EXERCISE GOAL: Whatever appears in the data below, copy it exactly.

GIVEN MATERIAL:
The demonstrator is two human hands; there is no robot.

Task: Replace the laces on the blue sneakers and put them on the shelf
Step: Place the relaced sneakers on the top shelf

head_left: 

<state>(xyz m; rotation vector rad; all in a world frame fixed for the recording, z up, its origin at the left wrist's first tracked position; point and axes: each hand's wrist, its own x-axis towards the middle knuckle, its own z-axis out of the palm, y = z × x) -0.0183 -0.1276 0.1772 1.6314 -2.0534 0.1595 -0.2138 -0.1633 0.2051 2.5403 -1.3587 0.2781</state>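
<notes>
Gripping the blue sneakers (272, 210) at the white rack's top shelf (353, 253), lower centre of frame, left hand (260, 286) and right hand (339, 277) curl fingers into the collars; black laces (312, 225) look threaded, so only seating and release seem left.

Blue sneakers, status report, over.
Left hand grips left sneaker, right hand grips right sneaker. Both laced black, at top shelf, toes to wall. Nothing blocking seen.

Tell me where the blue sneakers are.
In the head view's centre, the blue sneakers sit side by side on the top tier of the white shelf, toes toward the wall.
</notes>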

RESULT OF THE TASK:
The demonstrator is two human hands; there is no robot.

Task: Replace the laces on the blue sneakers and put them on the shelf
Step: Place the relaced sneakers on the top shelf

head_left: 

<state>(xyz m; rotation vector rad; all in a world frame fixed for the recording, z up, its origin at the left wrist's first tracked position; point and axes: each hand's wrist, its own x-axis towards the middle knuckle, its own z-axis out of the palm, y = z × x) -0.0183 -0.1276 0.1772 1.6314 -2.0534 0.1595 -0.2138 -0.1633 0.2051 2.5403 -1.3587 0.2781</state>
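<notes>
Gripping the blue sneakers (272, 210) at the white rack's top shelf (353, 253), lower centre of frame, left hand (260, 286) and right hand (339, 277) curl fingers into the collars; black laces (312, 225) look threaded, so only seating and release seem left.

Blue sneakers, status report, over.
Left hand grips left sneaker, right hand grips right sneaker. Both laced black, at top shelf, toes to wall. Nothing blocking seen.

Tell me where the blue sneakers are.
In the head view's centre, the blue sneakers sit side by side on the top tier of the white shelf, toes toward the wall.
</notes>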

This exercise has nothing further to it.